WHAT YOU NEED TO DO ::
State how many lines of the records include the word "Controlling"; the reply is that number alone.

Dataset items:
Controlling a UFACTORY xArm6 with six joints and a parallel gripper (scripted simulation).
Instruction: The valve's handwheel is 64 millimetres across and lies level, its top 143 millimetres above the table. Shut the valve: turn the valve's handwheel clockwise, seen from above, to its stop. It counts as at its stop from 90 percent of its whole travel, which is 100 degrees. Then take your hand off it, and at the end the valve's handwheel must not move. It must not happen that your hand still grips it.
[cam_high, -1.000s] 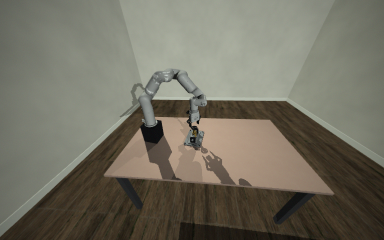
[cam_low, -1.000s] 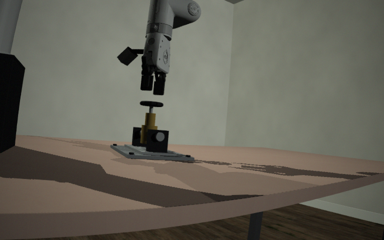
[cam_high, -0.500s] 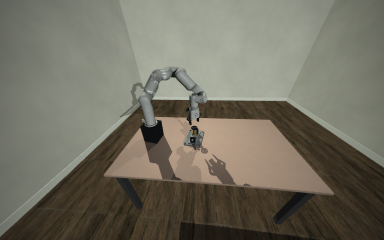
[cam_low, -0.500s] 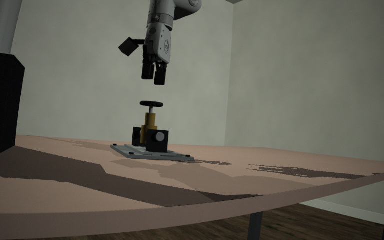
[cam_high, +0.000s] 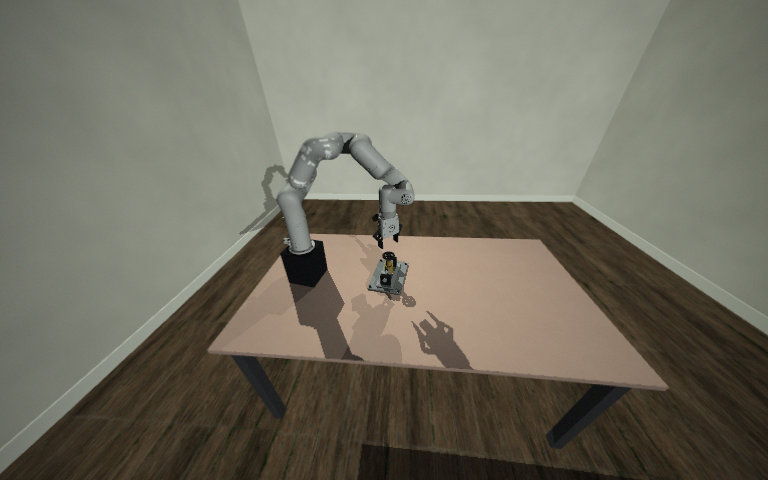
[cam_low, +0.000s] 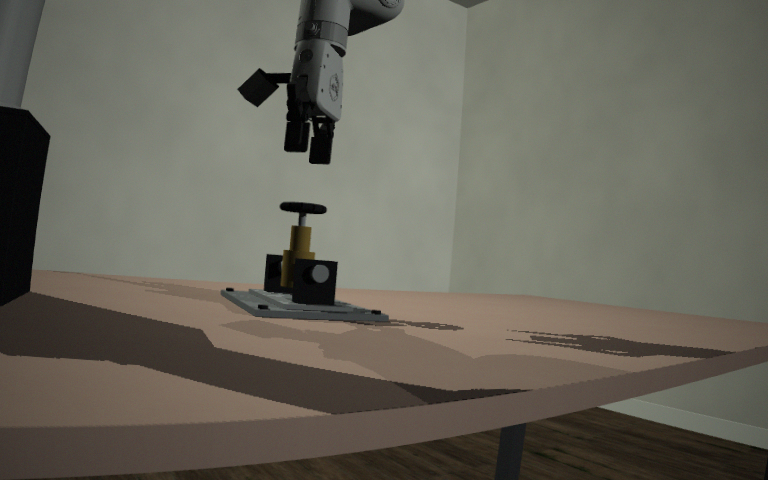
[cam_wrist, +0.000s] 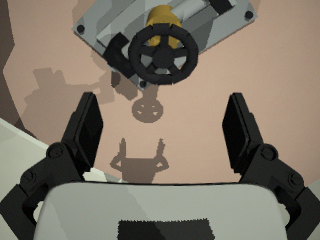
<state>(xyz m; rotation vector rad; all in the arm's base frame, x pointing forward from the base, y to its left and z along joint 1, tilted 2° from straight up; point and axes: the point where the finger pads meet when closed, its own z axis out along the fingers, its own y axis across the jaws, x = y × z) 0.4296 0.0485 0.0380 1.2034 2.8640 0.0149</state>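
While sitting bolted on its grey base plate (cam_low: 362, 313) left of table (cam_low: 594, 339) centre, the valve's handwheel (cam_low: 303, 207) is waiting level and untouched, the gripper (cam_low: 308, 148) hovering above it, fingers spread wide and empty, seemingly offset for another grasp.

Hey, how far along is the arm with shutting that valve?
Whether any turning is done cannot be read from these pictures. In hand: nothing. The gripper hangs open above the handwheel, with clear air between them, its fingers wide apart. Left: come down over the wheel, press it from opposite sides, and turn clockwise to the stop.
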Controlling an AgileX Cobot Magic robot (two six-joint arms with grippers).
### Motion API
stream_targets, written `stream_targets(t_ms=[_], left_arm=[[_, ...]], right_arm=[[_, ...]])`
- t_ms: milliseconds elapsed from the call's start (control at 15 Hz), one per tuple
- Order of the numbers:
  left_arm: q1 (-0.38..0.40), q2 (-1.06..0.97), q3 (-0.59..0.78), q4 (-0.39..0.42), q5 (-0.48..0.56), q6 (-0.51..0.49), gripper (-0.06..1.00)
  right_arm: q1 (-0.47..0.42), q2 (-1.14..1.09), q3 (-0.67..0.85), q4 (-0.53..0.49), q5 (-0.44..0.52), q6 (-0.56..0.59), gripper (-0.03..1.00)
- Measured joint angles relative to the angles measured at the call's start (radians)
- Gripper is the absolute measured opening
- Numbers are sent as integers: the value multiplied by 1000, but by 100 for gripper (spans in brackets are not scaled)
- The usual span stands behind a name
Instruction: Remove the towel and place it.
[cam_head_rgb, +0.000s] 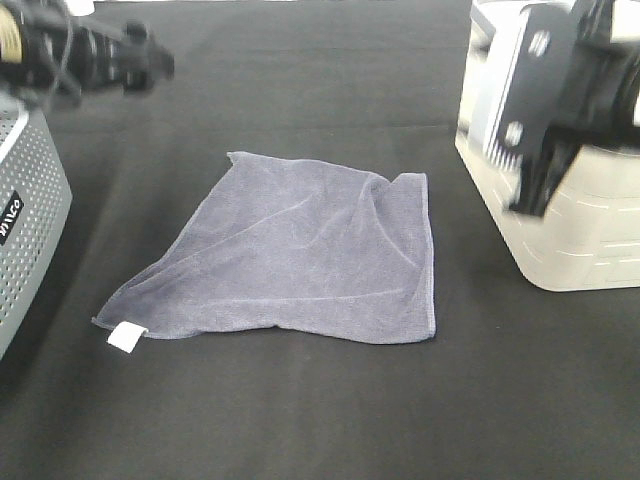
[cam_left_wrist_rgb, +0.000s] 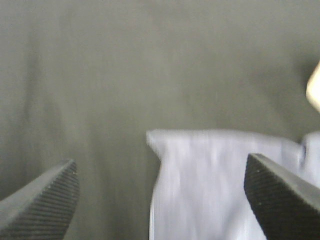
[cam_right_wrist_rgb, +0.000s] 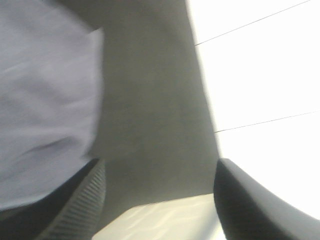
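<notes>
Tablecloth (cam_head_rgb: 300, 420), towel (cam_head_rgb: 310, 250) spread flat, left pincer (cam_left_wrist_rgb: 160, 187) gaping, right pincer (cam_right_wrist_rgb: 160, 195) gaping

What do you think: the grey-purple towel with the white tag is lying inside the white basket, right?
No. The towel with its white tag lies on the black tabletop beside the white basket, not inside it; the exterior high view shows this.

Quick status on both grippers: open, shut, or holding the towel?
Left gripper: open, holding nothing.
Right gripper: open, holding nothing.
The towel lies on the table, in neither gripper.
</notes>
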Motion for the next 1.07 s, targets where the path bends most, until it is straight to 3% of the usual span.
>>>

WRITTEN ANSWER ::
2